= WHAT YOU ARE ASKED TO DO =
Print every line below. Match each one exactly.

= COLLECTED MATERIAL =

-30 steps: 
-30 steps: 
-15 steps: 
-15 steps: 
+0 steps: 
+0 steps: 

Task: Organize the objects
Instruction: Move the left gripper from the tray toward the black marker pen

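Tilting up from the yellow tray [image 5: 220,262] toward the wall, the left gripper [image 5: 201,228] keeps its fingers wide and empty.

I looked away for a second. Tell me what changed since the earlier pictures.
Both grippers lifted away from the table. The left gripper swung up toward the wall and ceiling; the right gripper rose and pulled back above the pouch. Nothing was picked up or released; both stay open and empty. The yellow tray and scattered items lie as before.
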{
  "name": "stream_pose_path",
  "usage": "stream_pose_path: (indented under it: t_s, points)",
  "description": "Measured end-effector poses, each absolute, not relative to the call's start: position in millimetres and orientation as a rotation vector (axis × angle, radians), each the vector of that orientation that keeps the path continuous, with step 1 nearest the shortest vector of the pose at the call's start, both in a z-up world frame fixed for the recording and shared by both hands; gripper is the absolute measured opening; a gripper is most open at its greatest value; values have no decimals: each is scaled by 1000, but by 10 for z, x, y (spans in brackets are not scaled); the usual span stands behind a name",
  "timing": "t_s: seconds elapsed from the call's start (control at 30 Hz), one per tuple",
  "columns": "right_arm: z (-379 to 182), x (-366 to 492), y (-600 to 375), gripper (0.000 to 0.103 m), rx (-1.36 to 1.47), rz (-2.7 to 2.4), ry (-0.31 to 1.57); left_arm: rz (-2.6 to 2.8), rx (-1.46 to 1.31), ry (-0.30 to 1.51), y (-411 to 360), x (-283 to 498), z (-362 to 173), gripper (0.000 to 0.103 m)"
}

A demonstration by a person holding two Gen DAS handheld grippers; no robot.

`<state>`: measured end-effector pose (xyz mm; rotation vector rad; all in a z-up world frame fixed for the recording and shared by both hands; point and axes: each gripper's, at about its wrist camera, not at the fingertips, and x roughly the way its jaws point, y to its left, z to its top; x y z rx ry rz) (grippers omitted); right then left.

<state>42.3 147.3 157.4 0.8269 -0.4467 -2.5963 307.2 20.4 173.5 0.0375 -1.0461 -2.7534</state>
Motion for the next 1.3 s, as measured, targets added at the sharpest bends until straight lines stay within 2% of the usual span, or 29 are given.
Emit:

= SOLVED EXERCISE =
-30 steps: 
-30 steps: 
-15 steps: 
-15 steps: 
+0 steps: 
+0 steps: 

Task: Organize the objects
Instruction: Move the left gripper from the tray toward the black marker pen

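Tilting up from the yellow tray [image 5: 220,262] toward the wall, the left gripper [image 5: 201,228] keeps its fingers wide and empty.

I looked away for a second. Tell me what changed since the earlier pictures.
Both grippers lifted away from the table. The left gripper swung up toward the wall and ceiling; the right gripper rose and pulled back above the pouch. Nothing was picked up or released; both stay open and empty. The yellow tray and scattered items lie as before.
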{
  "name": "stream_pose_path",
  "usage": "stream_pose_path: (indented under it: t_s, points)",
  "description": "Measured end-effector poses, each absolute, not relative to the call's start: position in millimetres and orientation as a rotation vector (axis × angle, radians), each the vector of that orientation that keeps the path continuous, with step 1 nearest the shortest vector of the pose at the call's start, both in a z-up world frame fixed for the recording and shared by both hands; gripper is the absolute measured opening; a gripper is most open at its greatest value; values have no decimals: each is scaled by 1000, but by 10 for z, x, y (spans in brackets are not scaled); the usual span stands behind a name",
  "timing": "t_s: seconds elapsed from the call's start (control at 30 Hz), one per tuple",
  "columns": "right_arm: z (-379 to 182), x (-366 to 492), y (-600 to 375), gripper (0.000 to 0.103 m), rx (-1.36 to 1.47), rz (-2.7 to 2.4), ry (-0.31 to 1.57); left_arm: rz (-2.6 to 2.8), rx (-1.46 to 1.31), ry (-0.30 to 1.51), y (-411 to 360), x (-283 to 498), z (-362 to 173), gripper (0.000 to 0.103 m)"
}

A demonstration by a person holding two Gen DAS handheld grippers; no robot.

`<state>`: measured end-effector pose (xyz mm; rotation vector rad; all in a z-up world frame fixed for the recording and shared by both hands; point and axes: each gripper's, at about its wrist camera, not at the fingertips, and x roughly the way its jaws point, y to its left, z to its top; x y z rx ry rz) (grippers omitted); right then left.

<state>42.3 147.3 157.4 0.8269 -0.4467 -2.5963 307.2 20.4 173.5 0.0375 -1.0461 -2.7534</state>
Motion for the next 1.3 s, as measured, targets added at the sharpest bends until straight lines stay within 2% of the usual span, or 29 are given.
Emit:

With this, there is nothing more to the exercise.